◆ AVAILABLE DATA ◆
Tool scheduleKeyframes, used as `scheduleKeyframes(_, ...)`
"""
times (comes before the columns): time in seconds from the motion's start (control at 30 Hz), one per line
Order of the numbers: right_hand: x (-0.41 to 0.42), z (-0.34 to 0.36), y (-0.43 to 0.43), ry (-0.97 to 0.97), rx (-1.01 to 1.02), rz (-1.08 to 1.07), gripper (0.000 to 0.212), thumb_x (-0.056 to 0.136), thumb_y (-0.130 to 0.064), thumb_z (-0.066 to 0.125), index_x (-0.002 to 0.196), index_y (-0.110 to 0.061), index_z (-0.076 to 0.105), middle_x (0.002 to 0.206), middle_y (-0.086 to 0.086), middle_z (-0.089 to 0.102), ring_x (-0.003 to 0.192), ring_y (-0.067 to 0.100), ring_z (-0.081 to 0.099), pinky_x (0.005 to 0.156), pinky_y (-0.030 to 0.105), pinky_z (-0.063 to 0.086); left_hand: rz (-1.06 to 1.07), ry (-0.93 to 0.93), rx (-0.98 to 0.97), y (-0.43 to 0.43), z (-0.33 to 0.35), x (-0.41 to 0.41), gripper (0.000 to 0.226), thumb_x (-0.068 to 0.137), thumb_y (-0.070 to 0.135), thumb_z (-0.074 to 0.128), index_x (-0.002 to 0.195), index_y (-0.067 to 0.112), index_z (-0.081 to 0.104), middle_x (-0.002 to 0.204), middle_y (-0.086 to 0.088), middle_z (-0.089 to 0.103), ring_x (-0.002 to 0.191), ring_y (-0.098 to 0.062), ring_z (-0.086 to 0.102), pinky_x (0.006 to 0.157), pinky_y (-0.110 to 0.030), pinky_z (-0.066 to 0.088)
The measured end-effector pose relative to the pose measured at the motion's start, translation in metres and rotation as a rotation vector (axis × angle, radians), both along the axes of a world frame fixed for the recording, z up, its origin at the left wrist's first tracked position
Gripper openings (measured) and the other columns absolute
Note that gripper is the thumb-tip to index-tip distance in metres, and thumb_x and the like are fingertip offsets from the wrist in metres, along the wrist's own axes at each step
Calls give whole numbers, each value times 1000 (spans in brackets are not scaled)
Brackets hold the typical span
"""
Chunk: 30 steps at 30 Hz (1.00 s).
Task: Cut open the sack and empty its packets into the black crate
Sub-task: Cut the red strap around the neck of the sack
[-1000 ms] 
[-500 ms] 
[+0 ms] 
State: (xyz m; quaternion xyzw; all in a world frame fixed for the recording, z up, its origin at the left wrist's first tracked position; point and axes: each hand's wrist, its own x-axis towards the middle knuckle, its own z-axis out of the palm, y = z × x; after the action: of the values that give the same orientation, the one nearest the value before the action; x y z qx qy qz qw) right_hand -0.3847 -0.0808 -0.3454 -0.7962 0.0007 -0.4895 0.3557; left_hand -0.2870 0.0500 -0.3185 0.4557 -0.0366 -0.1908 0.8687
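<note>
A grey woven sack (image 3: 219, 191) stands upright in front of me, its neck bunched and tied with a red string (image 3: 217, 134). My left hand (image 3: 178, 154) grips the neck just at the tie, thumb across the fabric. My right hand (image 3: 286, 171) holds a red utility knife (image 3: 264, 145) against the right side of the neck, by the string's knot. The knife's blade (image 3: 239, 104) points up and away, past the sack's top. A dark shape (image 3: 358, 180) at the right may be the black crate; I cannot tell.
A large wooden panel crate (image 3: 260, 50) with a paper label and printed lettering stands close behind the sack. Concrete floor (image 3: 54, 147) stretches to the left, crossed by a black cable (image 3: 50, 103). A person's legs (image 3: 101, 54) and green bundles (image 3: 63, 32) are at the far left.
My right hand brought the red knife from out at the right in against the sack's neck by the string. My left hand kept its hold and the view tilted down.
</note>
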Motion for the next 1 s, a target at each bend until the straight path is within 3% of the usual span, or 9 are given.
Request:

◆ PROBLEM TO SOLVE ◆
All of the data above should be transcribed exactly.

◆ YOUR SOLUTION ◆
Tool scheduleKeyframes, used as `scheduleKeyframes(_, ...)`
"""
times (comes before the columns): time in seconds from the motion's start (control at 30 Hz), one per line
Order of the numbers: right_hand: x (-0.41 to 0.42), z (-0.34 to 0.36), y (-0.43 to 0.43), ry (-0.97 to 0.97), rx (-1.01 to 1.02), rz (-1.08 to 1.07), gripper (0.000 to 0.212), thumb_x (-0.056 to 0.136), thumb_y (-0.130 to 0.064), thumb_z (-0.066 to 0.125), index_x (-0.002 to 0.196), index_y (-0.110 to 0.061), index_z (-0.076 to 0.105), middle_x (0.002 to 0.206), middle_y (-0.086 to 0.086), middle_z (-0.089 to 0.102), ring_x (-0.003 to 0.192), ring_y (-0.067 to 0.100), ring_z (-0.081 to 0.099), pinky_x (0.005 to 0.156), pinky_y (-0.030 to 0.105), pinky_z (-0.063 to 0.086); left_hand: rz (-1.06 to 1.07), ry (-0.93 to 0.93), rx (-0.98 to 0.97), y (-0.43 to 0.43), z (-0.33 to 0.35), x (-0.41 to 0.41), gripper (0.000 to 0.226), thumb_x (-0.068 to 0.137), thumb_y (-0.070 to 0.135), thumb_z (-0.074 to 0.128), index_x (-0.002 to 0.195), index_y (-0.067 to 0.112), index_z (-0.081 to 0.104), middle_x (-0.002 to 0.204), middle_y (-0.086 to 0.088), middle_z (-0.089 to 0.103), ring_x (-0.002 to 0.191), ring_y (-0.098 to 0.062), ring_z (-0.086 to 0.102), pinky_x (0.006 to 0.157), pinky_y (-0.110 to 0.030), pinky_z (-0.066 to 0.088)
The measured end-effector pose relative to the pose measured at the motion's start, translation in metres and rotation as a rotation vector (axis × angle, radians), both along the axes of a world frame fixed for the recording, z up, its origin at the left wrist's first tracked position
Gripper openings (measured) and the other columns absolute
Note that gripper is the thumb-tip to index-tip distance in metres, and thumb_x and the like are fingertip offsets from the wrist in metres, along the wrist's own axes at each step
Calls give whole numbers, each value times 1000 (spans in brackets are not scaled)
Brackets hold the typical span
"""
Chunk: 30 steps at 30 Hz (1.00 s).
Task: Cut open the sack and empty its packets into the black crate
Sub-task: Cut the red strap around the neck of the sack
[-1000 ms] 
[-500 ms] 
[+0 ms] 
State: (xyz m; quaternion xyzw; all in a world frame fixed for the recording, z up, its origin at the left wrist's first tracked position; point and axes: each hand's wrist, its own x-axis towards the middle knuckle, its own z-axis out of the palm, y = z × x; after the action: of the values that give the same orientation, the one nearest the value before the action; x y z qx qy qz qw) right_hand -0.3847 -0.0808 -0.3454 -0.7962 0.0007 -0.4895 0.3557; left_hand -0.2870 0.0500 -0.3185 0.4557 -0.0366 -0.1908 0.8687
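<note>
A grey woven sack (image 3: 219, 191) stands upright in front of me, its neck bunched and tied with a red string (image 3: 217, 134). My left hand (image 3: 178, 154) grips the neck just at the tie, thumb across the fabric. My right hand (image 3: 286, 171) holds a red utility knife (image 3: 264, 145) against the right side of the neck, by the string's knot. The knife's blade (image 3: 239, 104) points up and away, past the sack's top. A dark shape (image 3: 358, 180) at the right may be the black crate; I cannot tell.
A large wooden panel crate (image 3: 260, 50) with a paper label and printed lettering stands close behind the sack. Concrete floor (image 3: 54, 147) stretches to the left, crossed by a black cable (image 3: 50, 103). A person's legs (image 3: 101, 54) and green bundles (image 3: 63, 32) are at the far left.
My right hand brought the red knife from out at the right in against the sack's neck by the string. My left hand kept its hold and the view tilted down.
</note>
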Motion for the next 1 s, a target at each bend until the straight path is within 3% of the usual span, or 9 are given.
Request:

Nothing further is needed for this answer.